AIM OF THE TASK: Your answer must be an exact copy of the lines from the one containing "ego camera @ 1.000" through the last line of the records below, with no pictures; please include nothing else.

(Data excerpts)
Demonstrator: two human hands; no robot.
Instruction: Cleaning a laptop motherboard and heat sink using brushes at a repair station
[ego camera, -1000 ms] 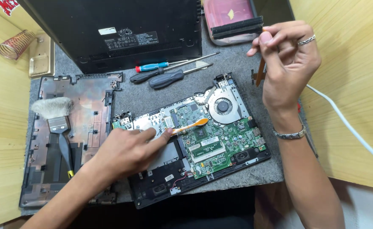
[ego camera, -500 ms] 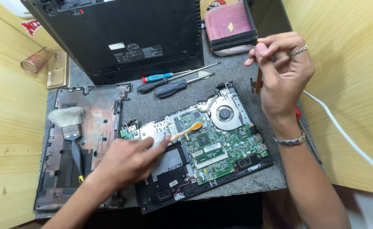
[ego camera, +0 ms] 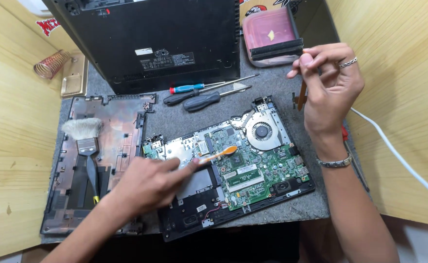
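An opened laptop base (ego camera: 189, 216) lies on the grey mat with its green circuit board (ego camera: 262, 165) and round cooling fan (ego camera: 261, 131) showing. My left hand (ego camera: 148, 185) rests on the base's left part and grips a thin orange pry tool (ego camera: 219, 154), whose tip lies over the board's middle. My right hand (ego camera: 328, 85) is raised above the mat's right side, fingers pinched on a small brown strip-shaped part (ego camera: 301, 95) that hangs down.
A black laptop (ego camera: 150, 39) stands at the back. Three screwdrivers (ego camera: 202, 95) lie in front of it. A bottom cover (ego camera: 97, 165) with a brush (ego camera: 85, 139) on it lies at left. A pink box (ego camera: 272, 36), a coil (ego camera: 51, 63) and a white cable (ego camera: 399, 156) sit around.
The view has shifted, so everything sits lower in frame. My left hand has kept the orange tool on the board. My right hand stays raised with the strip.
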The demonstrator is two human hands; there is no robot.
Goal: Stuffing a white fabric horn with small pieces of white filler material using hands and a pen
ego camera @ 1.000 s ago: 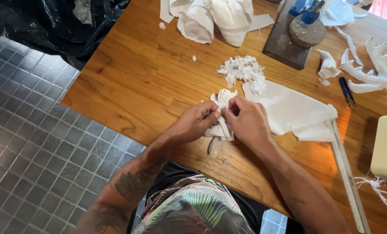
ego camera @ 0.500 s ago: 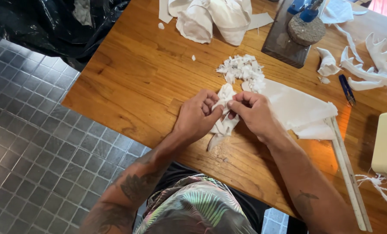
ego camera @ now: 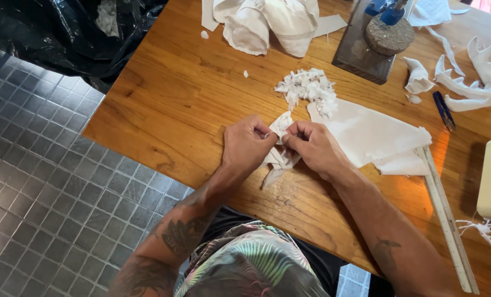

OUTPUT OF THE EXERCISE:
ego camera @ 1.000 s ago: 
ego camera @ 0.500 s ago: 
ego camera @ now: 

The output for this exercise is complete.